August 17, 2008

In between watching the Olympics (such INSPIRATION!), I’m working on a new wiki (trying out my Sites wiki with Google), getting my computer off our home computer network (oh, joy!), plowing away at the home sewing (borrrring!), and attempting to keep cool in our late summer heat wave here in Bremerton (the cats are all wearing wet neck collars and sleeping by the fans).
My husband and I have also been trying to harvest a few figs.
Usually, the starlings get almost all of the figs, but this year, there have not been many starlings. And not many ripe figs either. My husband discovered the reason why when he went up a longer ladder, higher up into the fig tree branches. This is a HUGE fig tree, and the leaves are very wide, and the branches are tremendously leafy.
He found two adolescent raccoons sleeping off their midnight fig feast with a daytime nap on one of the branches.
We managed to get one big bowl of figs. They taste wonderful when they are just harvested IF they are harvested when they are really ripe, but they also don’t have a long shelf life once you pick them. I picked out the most squishy ones to eat right away, and put those into the icebox. The rest went downstairs into the cool basement to ripen a bit more down there.

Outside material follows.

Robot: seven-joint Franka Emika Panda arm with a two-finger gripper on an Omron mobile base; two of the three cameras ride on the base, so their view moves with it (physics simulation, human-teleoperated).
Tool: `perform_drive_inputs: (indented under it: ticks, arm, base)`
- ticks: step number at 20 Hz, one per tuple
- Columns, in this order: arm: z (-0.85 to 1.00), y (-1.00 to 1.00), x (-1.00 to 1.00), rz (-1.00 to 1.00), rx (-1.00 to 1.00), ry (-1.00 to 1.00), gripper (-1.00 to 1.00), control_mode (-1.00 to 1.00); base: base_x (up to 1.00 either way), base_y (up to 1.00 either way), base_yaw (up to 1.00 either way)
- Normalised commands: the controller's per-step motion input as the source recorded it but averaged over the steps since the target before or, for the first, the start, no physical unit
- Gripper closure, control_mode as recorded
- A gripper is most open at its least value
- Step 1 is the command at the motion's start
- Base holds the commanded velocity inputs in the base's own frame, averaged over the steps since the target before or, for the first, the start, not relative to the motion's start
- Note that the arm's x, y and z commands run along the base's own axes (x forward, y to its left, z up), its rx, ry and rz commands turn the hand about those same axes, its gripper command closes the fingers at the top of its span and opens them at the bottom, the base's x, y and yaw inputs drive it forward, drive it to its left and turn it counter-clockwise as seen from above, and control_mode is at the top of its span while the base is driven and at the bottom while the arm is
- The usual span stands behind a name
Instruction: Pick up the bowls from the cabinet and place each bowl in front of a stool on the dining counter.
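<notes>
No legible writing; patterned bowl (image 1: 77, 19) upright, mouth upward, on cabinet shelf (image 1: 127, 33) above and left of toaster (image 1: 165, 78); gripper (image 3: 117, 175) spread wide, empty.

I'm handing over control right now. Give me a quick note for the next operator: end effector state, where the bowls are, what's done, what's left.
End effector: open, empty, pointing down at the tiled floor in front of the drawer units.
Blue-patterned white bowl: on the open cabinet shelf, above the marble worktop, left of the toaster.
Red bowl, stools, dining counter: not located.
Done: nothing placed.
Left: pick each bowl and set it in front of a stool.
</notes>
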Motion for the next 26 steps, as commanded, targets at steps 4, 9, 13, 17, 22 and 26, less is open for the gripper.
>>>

When I went down to get the rest of the figs the next day to freeze them, Shasta, our black, male kitty was lying, proudly and possessively by the bowl. He meyowed a “look at me and praise me” meyow, but I was too hot to fuss with him. I took the bowl of figs upstairs, peeled them, put some lime juice over the pulp, and froze it. I’ll make fig bread later on with it.
Then Shasta started meyowing. Meyow, meyow, meyow! On a hot afternoon in a hot house with no air conditioning, this was beyond irritating, and I couldn’t get him to stop.
Meyow, meyow, meyow! No matter what I did, meyow, meyow, meyow! Shasta may be an all-black cat (almost), but he also is a huge part Siamese. And Siamese (Siam is the old word for Thailand) cats have the MOST whiny, raucous, irritating meyow.
Finally, after I petted him, Shasta settled down and went outside to wait for Doug to come home from painting a house.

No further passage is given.